Страдают не одни лондонцы. Мой бывший ухажер и недавний враг, сэр Уильям Комптон, умирает, а вместе с ним, я надеюсь, умирает и спор о моих землях. Анна Болейн заболевает, а потом вскакивает с постели в замке Хивер как ни в чем не бывало; а вот муж ее сестры, сэр Уильям Кэри, умирает, оставив соблазнительную и плодовитую девицу Болейн с двумя медноволосыми детишками, лишенными отца. Еще один здоровенький бастард, еще один рыжеволосый Генри. Я невольно задумываюсь, не засмотрится ли король на Марию, – она из двух более хорошенькая и теплая, и у нее в детской мальчик и девочка, оба Тюдоры, – и не решит ли отставить жену и взять Марию с ее семейством, признав детей.

Джейн дает обет и становится послушницей в Бишемском приорате, и я тут же пишу недавно выздоровевшему кардиналу, прося дать мне опеку над моим внуком Генри. Уолси победил болезнь, убившую многих, кто был лучше его, и теперь достаточно оправился, чтобы избавиться от их наследников. Как бы жаден он ни был, как бы ни хотел присвоить наследство Генри, он ведь не может отвергнуть мою просьбу. Кто лучше меня подходит, чтобы управлять имуществом Генри, пока тот не достигнет совершеннолетия?

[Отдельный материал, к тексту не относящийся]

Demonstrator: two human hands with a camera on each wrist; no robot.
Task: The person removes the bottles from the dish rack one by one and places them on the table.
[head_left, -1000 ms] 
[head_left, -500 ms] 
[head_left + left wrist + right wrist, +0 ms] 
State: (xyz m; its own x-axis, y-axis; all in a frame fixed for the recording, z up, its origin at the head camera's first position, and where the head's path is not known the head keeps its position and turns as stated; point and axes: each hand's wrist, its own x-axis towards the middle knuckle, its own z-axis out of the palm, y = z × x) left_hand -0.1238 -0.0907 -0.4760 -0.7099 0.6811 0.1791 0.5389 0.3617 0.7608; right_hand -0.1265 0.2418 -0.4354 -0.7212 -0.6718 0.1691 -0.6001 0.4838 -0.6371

Но я ничего не оставляю на волю случая. Богатый воспитанник – это сокровище, которое захотят заполучить другие. Мне приходится пообещать кардиналу приличную плату, и это сверх сотни марок, которую я и так ему плачу ежегодно, просто ради его дружбы. Дело того стоит, если только он удовлетворит мою просьбу. Я потеряла любимого сына, Артура, я не могу потерять еще и его состояние и не могу допустить, чтобы его сын ничего не получил по брачному договору, который я составила.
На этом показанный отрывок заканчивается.